— TO DO —
Set down word for word the lines that begin the entries and run through the line containing "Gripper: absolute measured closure". Give nothing further.

— MATERIAL FOR THE TASK —
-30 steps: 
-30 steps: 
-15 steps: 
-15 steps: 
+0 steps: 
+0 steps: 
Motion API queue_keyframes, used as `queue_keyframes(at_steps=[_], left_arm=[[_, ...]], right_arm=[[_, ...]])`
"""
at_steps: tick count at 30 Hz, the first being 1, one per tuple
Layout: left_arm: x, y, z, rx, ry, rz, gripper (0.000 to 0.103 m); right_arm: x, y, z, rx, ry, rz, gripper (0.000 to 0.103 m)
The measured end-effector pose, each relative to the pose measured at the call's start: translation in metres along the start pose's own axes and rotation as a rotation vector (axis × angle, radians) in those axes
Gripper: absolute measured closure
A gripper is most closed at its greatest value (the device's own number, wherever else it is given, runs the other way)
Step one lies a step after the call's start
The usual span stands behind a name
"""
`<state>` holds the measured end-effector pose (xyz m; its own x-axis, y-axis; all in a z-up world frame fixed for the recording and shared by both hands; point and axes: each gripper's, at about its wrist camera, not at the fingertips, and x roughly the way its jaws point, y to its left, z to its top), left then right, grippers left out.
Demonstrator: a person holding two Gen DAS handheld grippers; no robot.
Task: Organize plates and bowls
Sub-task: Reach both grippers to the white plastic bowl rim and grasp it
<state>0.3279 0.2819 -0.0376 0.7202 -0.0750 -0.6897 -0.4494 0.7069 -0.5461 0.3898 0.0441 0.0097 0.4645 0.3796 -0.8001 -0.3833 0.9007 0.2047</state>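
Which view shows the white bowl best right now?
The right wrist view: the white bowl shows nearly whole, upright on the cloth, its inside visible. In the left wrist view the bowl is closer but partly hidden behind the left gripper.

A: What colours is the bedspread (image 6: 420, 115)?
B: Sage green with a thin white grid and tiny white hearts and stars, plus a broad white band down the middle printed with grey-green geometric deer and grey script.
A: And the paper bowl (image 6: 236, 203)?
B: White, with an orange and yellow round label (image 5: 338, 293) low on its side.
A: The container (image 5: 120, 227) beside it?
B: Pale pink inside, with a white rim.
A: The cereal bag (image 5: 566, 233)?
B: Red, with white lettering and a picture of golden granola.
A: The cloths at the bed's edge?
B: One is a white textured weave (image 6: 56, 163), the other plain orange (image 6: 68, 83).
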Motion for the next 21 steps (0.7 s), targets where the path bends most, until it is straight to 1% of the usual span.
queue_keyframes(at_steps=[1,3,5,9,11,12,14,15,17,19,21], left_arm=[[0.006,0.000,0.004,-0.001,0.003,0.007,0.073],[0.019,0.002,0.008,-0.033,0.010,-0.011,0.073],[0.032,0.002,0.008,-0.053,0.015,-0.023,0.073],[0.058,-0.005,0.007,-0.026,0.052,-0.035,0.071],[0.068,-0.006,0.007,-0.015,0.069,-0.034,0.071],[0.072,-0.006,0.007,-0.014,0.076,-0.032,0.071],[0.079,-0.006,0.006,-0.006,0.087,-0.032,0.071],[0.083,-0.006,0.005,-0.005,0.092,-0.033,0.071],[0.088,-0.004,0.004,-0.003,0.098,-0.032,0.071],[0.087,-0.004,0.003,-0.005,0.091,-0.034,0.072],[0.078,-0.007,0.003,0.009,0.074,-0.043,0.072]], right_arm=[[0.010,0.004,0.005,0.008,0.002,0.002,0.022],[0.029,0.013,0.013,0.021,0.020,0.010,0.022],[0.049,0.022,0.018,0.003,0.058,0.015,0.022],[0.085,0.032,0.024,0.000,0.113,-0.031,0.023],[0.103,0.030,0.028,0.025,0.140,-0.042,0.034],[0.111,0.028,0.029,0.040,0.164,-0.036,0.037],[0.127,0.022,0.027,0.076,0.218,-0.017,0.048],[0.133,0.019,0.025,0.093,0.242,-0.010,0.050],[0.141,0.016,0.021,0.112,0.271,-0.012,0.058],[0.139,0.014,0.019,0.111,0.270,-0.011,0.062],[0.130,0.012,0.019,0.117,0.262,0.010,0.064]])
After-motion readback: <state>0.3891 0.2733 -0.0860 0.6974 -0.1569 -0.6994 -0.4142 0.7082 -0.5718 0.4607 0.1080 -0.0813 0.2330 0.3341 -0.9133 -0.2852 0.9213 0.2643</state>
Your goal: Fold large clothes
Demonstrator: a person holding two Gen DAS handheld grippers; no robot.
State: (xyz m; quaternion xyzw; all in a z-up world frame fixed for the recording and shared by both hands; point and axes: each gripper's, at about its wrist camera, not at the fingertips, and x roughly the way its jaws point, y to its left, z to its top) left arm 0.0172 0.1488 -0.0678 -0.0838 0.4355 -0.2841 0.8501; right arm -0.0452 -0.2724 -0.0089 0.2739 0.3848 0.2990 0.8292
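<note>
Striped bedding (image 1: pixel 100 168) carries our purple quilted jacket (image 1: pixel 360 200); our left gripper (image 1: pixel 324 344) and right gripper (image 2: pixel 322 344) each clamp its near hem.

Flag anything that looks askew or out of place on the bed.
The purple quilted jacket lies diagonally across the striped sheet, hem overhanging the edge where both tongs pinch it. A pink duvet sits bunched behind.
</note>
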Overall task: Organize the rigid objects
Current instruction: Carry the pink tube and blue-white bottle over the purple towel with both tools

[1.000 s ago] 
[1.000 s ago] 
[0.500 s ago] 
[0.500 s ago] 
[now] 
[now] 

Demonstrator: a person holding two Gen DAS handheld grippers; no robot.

— RESPONSE TO THIS TASK —
-30 steps: 
-30 steps: 
-15 steps: 
-15 steps: 
+0 steps: 
+0 steps: 
Motion API queue_keyframes, used as `queue_keyframes(at_steps=[_], left_arm=[[_, ...]], right_arm=[[_, ...]])`
"""
at_steps: tick count at 30 Hz, the first being 1, one per tuple
Layout: left_arm: x, y, z, rx, ry, rz, gripper (0.000 to 0.103 m); right_arm: x, y, z, rx, ry, rz, gripper (0.000 to 0.103 m)
The measured end-effector pose, each relative to the pose measured at the call's start: translation in metres along the start pose's own axes and rotation as a rotation vector (axis × angle, radians) in those axes
Gripper: absolute measured closure

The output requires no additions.